■ Activity: Check each line of the data for "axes" and select those that have it.

============

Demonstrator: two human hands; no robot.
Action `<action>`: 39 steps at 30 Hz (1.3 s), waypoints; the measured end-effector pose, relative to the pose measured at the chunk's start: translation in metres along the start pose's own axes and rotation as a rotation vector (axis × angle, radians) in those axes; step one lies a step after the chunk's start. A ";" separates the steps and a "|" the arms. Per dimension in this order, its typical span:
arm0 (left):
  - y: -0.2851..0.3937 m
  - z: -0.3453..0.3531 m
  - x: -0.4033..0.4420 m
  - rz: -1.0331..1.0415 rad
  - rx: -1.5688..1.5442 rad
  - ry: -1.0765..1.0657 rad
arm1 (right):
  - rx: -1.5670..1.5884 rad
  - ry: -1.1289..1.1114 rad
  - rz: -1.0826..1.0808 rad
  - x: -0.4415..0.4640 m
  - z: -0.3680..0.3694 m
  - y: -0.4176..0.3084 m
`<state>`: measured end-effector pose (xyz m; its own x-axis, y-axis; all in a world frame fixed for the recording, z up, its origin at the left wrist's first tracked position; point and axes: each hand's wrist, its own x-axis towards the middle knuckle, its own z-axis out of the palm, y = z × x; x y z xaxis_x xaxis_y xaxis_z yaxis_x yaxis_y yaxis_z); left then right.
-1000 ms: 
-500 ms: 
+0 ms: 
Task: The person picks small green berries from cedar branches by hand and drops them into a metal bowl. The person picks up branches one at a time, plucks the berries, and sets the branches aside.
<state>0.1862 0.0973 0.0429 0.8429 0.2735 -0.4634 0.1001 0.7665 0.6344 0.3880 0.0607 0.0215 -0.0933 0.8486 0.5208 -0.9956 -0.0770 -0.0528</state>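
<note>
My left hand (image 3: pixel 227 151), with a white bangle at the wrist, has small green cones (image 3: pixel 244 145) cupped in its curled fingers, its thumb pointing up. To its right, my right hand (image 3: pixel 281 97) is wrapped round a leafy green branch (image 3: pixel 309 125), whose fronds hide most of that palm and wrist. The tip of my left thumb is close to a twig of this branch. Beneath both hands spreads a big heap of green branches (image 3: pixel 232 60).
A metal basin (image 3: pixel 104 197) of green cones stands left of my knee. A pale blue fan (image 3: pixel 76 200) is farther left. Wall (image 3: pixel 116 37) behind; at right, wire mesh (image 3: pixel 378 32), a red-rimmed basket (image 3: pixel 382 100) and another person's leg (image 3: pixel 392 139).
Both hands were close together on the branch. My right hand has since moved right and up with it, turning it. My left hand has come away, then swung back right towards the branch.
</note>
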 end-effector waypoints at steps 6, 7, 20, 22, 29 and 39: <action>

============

■ Answer box:
Action `<action>`: 39 steps at 30 Hz (1.3 s), waypoints; the measured end-effector pose, relative to the pose measured at the chunk's start: translation in metres along the start pose's own axes and rotation as a rotation vector (axis × angle, radians) in those axes; step one lies a step after the chunk's start. A ";" separates the steps and a "|" the arms. Per dimension in this order, its typical span:
`<state>`: measured end-effector pose (xyz m; its own x-axis, y-axis; all in a world frame fixed for the recording, z up, its origin at the left wrist's first tracked position; point and axes: each hand's wrist, its own x-axis towards the middle knuckle, its own z-axis out of the palm, y = z × x; x y z xaxis_x xaxis_y xaxis_z yaxis_x yaxis_y yaxis_z); left then right.

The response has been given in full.